[Dataset records]
▼

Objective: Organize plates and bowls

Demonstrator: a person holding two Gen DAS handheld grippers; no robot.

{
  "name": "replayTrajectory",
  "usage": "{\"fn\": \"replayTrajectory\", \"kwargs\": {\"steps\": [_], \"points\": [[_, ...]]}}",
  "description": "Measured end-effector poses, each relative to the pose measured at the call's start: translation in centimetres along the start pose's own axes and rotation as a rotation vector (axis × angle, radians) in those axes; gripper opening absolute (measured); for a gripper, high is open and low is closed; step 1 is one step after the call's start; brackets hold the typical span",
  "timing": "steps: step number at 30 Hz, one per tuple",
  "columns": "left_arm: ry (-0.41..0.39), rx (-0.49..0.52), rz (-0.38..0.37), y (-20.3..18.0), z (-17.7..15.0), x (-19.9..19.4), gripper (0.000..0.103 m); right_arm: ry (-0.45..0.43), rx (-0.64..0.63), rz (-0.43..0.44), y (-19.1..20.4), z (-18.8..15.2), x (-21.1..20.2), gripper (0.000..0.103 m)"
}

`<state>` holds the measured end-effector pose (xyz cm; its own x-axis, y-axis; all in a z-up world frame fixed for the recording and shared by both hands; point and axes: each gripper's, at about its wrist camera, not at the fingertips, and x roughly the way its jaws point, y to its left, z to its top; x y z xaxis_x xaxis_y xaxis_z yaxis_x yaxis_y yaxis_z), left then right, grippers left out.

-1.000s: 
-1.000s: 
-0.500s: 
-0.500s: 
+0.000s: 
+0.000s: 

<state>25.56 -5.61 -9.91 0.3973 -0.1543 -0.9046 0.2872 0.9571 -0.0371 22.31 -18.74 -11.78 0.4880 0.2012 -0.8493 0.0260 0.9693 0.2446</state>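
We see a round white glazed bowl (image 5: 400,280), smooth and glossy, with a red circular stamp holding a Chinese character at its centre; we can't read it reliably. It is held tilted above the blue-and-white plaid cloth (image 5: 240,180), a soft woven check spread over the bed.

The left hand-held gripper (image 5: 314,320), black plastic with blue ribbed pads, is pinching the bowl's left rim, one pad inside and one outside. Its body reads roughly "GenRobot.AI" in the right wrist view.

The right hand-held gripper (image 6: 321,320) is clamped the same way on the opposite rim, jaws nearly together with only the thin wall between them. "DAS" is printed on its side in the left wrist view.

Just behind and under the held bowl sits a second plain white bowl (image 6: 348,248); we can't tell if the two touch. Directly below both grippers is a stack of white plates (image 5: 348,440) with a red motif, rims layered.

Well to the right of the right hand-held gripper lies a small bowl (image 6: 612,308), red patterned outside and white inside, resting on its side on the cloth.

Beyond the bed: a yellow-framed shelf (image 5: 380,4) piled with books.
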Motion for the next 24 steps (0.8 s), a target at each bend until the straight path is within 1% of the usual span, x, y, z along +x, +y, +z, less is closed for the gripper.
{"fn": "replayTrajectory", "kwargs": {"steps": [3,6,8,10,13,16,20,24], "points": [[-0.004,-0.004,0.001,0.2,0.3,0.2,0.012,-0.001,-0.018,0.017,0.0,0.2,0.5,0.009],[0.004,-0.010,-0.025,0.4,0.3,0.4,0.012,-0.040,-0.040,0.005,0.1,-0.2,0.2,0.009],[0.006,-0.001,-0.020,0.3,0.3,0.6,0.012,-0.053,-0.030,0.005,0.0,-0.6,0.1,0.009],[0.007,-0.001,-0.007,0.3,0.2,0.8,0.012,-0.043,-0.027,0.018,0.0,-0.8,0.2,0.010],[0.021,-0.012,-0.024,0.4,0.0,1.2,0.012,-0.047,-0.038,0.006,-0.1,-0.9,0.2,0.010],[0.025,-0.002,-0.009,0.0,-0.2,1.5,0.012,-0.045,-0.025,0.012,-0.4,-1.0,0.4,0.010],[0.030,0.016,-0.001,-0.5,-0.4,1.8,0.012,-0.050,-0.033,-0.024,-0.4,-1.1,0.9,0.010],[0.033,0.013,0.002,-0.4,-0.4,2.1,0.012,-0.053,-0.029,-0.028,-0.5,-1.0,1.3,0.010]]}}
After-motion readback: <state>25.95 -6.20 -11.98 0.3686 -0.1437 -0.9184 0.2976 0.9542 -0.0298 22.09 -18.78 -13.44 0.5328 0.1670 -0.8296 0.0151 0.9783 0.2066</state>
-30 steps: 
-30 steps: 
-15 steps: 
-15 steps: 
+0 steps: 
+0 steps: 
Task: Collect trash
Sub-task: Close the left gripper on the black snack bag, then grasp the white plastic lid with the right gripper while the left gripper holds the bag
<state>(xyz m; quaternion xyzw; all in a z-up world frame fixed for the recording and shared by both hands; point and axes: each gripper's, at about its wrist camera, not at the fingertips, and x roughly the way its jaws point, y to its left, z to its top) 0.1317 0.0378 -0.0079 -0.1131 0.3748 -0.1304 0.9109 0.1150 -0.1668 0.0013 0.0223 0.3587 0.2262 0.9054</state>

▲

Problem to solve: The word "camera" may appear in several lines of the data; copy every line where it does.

Result below:
`<state>` holds the measured end-effector pose (xyz cm; its own x-axis, y-axis; all in a z-up world frame fixed for the recording and shared by both hands; point and axes: each gripper's, at about its wrist camera, not at the fingertips, and x roughly the way its jaws point, y to its left, z to its top; x y z xaxis_x xaxis_y xaxis_z yaxis_x yaxis_y yaxis_z), left then right, grippers left out.
<state>(xyz m; quaternion xyzw; all in a z-up world frame fixed for the recording and shared by both hands; point and axes: each gripper's, at about its wrist camera, not at the fingertips, and x roughly the way its jaws point, y to its left, z to its top) 0.1317 0.0378 -0.0079 -0.1131 0.3748 -0.1304 0.9109 0.1150 -0.1668 0.0013 0.0223 0.3587 0.2262 0.9054</state>

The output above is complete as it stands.